Zone Militaire vous souhaite un joyeux Noël 2024

Zone Militaire vous souhaite un joyeux Noël 2024


En ce jour particulier qui devrait être celui de la paix, de la fraternité et du partage, que vous soyez en famille, en opération, de permanence, seuls ou avec vos frères d’armes, Zone Militaire vous souhaite un joyeux Noël 2024.

Chaque année, il est d’usage d’accompagner ce court message de Noël par un poème. Cette fois, ce sera un texte du commandant Antoine de Saint-Exupéry, tiré de son ouvrage « Citadelle ».

Mais j’ai bâti à l’heure de la garde mes sentinelles. Et il est quelqu’un, ici, pour manger. Leur repas est bien autre chose que soins accordés au bétail pour accroissement du tour du ventre. Il est communion dans le pain du soir des sentinelles. Et certes chacune l’ignore.

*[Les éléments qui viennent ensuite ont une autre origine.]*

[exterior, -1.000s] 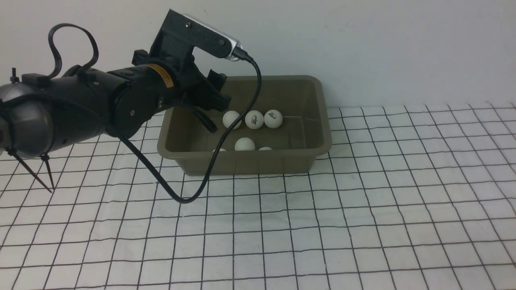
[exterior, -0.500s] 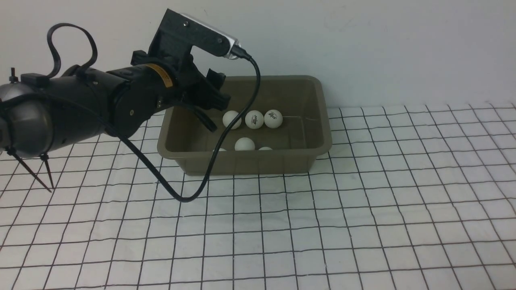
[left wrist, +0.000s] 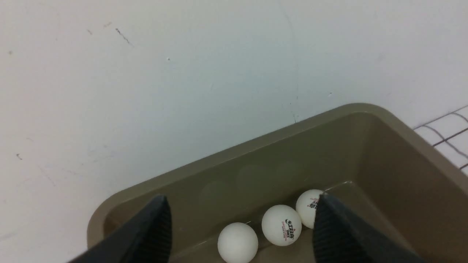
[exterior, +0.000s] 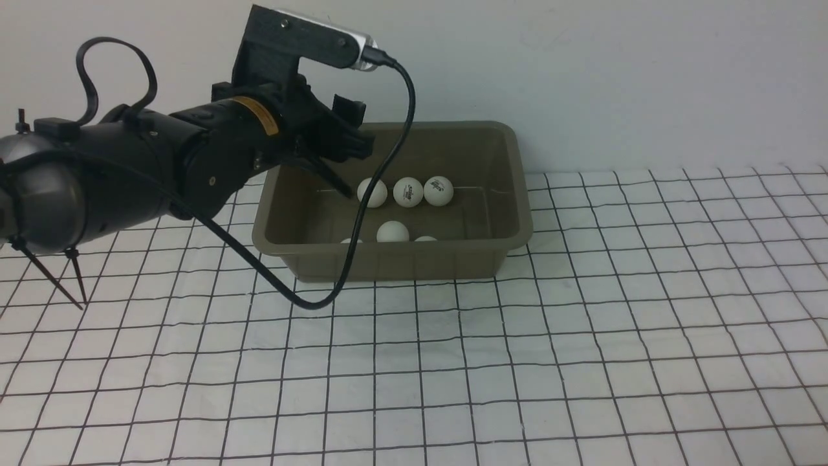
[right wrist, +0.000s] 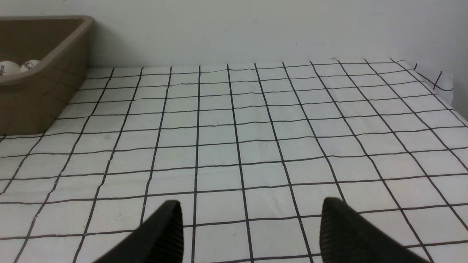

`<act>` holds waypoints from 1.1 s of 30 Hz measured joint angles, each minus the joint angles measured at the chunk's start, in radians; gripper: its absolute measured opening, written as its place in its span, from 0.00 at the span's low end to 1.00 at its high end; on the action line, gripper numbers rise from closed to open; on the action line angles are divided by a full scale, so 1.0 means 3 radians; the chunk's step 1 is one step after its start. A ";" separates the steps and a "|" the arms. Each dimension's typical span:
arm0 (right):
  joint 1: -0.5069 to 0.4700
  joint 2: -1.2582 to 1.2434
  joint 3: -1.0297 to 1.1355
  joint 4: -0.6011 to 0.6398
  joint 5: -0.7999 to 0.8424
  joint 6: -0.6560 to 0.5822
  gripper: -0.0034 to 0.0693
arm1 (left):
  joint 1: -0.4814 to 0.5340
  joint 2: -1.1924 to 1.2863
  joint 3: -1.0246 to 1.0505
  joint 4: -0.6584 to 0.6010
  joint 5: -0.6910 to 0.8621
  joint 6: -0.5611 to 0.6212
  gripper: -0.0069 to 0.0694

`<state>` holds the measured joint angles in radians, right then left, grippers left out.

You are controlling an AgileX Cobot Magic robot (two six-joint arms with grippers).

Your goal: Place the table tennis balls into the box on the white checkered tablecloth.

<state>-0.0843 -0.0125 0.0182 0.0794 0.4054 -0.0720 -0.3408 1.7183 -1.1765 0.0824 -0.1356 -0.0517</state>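
The left gripper (exterior: pixel 349 169) has risen since a second ago: its black fingers, then dipping toward the floor of the rectangular olive-grey plastic box (exterior: pixel 511 233), now sit higher, about level with the box's far rim, and the wrist camera above them has tipped up. The jaws stand spread with nothing between them, as the left wrist view confirms. My judgement is that a drop has just finished and the arm is backing away from the box.

6 small white plastic table tennis balls (exterior: pixel 408 191) show inside the box: 3 in a row against its far wall and 3 more near its front wall, 2 of those half hidden by the rim. No ball shows on the white checkered tablecloth (exterior: pixel 582 362) around the box, so the task looks close to done or done.

The box sits open side up with its long axis running left to right, parallel to the wall behind it.

The right gripper (right wrist: pixel 248 230) hovers over bare cloth to the right of the box, its jaws spread and holding nothing.
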 joint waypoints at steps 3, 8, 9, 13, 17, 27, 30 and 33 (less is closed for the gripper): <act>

Cependant de même que le blé du pain, à travers eux, se fera vigilance et regard sur la ville, il se trouve que la vigilance et le regard qui embrasse la ville, à travers eux, se fait religion du pain. Ce n’est pas le même pain qui est mangé. Si tu désires les lire dans leur secret qu’ils ignorent eux-mêmes, va les surprendre au quartier réservé, quand ils courtisent les femmes. Ils leur disent :

« J’étais là, sur le rempart, j’ai entendu siffler trois balles à mon oreille. Je suis demeuré droit, n’ayant point peur. »

Et ils plantent dans le pain leurs dents avec orgueil. Et toi, stupide, qui écoutes les mots tu confonds avec une vantardise de soudard la pudeur de l’amour. Car si le soldat raconte ainsi l’heure de ronde c’est bien moins pour se faire grandiose que pour se complaire dans un sentiment qu’il ne peut dire. Il ne sait pas s’avouer à lui-même l’amour de la ville. Il mourra pour un dieu dont il ne sait dire le nom. Il s’est déjà donné à lui, mais il exige de toi que tu l’ignores. Il exige de soi-même cette ignorance.

Il lui paraît humiliant de paraître dupe de grands mots. Faute de savoir se formuler il refuse par instinct de se soumettre à ton ironie son dieu fragile. De même qu’à sa propre ironie. Et tu vois mes soldats jouer les matamores et les soudards – et se complaire à ton erreur – pour goûter quelque part, au fond d’eux-mêmes, et comme en fraude, le goût merveilleux du don à l’amour.

Et si la fille leur dit : « Beaucoup d’entre vous – et c’est bien dur – mourront en guerre… », tu les entends approuver bruyamment. Mais ils approuvent par des grognements et des jurons. Cependant elle éveille en eux le plaisir secret d’être reconnus. Ils sont ceux qui mourront d’amour.

Et si tu parles d’amour, alors ils te riront au nez ! Tu les prends pour des dupes dont on tire le sang avec des phrases de couleur ! Courageux, oui, par vanité ! Ils jouent les matamores par pudeur de l’amour. Ainsi ont-ils raison car il arrive que tu les voudrais dupes.

Tu te sers de l’amour de la ville pour les convier au sauvetage de tes greniers. Se moquent bien de tes greniers vulgaires. Te feront croire par mépris pour toi qu’ils affrontent la mort par vanité. Tu ne conçois point véritablement l’amour de la ville. Ils le savent de toi le repu. Sauveront la ville avec amour, sans te le dire, et injurieusement, puisque tes greniers logent dans la ville, ils te jetteront comme un os au chien, tes greniers sauvés.